Have a question on root development below.

I have 2 homemade self watering containers with different mixes in them to do a comparison.

A. 1:1:1 peat/vermiculite/compost, 19 gallon rubbermaid container. Early girl tomato.

B. 3:2:1 small pine bark nuggets/turface/peat, 5 gallon container. Early girl tomato.

In container A, I'm only watering the reservoir and letting it dry out before each watering. In container B, I'm doing top watering and the letting the reservior fill up and then mostly dry out before top watering again.

The tomato in B was smaller when first planted but now is a little bit bigger ~2feet tall.

However, in the middle of the day on hot/warm days the B tomato slightly wilts. Tomato A does not wilt. The soil in B is still wet and the reservior is full when the slight wilting occurs.
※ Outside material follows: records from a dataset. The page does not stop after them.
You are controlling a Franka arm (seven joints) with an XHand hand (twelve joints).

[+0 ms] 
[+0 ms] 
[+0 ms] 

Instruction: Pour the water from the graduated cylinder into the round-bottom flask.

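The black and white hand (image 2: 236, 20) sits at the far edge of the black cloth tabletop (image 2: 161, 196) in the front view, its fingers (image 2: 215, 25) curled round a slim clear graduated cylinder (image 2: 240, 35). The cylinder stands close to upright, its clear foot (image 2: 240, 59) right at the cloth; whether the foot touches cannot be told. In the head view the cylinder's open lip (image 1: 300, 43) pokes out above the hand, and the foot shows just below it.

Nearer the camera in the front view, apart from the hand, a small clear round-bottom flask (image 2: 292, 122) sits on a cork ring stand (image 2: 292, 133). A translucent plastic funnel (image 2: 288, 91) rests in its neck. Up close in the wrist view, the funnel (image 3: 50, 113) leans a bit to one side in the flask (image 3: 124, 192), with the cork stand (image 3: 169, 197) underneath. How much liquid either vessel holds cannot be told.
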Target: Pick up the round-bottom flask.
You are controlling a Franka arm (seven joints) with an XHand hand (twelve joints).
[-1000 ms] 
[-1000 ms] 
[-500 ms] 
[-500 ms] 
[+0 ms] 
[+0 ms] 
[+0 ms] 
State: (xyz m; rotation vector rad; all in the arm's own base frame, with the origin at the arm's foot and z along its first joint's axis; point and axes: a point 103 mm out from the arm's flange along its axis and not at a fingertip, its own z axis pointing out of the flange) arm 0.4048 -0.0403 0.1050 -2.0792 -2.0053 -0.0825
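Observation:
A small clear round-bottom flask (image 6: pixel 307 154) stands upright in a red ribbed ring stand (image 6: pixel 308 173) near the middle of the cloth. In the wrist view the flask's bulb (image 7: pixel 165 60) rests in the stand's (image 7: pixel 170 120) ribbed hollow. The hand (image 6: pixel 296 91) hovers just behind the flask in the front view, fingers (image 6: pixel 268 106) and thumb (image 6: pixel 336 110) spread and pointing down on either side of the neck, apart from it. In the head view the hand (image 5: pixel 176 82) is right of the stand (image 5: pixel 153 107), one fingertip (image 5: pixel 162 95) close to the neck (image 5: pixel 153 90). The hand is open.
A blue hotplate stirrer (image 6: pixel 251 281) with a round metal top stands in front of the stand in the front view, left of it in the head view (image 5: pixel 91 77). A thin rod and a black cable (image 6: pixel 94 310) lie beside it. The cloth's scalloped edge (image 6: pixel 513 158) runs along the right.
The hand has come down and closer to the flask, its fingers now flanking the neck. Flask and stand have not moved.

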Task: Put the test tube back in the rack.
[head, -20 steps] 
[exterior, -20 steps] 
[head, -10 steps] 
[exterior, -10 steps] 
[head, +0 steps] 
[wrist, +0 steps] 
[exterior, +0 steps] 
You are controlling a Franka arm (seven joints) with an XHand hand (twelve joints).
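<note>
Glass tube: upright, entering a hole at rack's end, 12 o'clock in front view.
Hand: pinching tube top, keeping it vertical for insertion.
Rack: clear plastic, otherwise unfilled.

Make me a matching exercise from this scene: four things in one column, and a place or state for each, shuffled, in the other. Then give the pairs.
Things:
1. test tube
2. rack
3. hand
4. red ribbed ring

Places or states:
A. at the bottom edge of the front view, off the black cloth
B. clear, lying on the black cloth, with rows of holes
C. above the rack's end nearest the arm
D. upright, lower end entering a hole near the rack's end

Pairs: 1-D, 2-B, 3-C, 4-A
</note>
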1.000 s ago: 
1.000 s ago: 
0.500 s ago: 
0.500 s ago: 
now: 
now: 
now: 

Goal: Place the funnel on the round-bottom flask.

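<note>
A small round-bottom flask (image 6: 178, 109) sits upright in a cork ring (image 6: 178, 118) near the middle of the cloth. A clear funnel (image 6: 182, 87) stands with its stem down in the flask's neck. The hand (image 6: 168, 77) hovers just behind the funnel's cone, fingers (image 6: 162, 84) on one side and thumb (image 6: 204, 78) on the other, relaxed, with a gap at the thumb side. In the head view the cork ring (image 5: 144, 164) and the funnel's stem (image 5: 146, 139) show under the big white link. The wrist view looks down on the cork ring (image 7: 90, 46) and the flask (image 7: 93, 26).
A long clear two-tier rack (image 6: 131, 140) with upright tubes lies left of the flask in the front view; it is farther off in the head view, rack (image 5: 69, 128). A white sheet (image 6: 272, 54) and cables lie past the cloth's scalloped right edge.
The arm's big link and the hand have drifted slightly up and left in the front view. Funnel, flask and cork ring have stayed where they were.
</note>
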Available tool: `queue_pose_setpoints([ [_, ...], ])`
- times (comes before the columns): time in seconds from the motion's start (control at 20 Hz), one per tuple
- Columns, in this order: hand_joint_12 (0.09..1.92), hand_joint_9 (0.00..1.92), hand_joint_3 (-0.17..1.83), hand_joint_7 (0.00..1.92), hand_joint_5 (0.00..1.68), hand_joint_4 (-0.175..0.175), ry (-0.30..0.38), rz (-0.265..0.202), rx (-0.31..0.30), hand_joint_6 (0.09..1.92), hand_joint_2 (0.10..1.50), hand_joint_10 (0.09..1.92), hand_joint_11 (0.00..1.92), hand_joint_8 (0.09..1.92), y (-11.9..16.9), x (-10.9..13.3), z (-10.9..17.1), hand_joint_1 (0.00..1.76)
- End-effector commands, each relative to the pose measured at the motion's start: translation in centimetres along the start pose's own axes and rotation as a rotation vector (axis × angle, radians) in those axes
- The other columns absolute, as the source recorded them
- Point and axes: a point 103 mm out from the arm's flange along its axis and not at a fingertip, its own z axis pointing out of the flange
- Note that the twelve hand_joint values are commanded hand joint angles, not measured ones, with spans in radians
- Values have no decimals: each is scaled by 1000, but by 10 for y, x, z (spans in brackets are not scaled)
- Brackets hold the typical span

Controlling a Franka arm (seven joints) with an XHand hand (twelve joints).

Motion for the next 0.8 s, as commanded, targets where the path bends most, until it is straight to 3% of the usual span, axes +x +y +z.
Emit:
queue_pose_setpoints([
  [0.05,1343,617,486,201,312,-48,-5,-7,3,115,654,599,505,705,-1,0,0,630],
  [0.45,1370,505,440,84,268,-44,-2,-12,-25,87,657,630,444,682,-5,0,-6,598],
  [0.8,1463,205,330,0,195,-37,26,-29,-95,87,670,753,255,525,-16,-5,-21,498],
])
If I water B then in the middle of the day (even though the soil is wet and reservior is full) the plant recovers and no wilting.

Also I've scrapped away some soil to (carefully) look at the root development of each.

In A, there were no roots until about 1.5 to 2 inches down. Very white healthy roots there. (I stopped looking as soon as I saw the first roots).

In B, as soon as I scrapped away a little soil, virtually on top, there were many very white healthy thick roots at the top of the soil.

My unscientific conclusion would be:

In B, while the soil is well aerated, it is too coarse for ultimate development. The roots can't get hold of enough soil surface area to supply it with water in mid-day heat.

While B has grown slightly faster when small, it could experience slower growth as it gets bigger (this will be interesting to see what happens).

In A, the plant can get its roots around all the soil it needs and so it doesn't need the need the extensive roots at the soil surface that B does. But the lack of soil air is slowing its growth.

I can't top water these every day and certainly not in the middle of the day, so I'm thinking next year maybe a mix of 1:1:1 of bark/turface/peat might be better.

Does anyone with knowledge and experience in this "root development area" have any comments insights. Are my conclusions on track?

Also I believe remembering reading that Tapla didn't use the highly aerated mix for vegetables. Why not?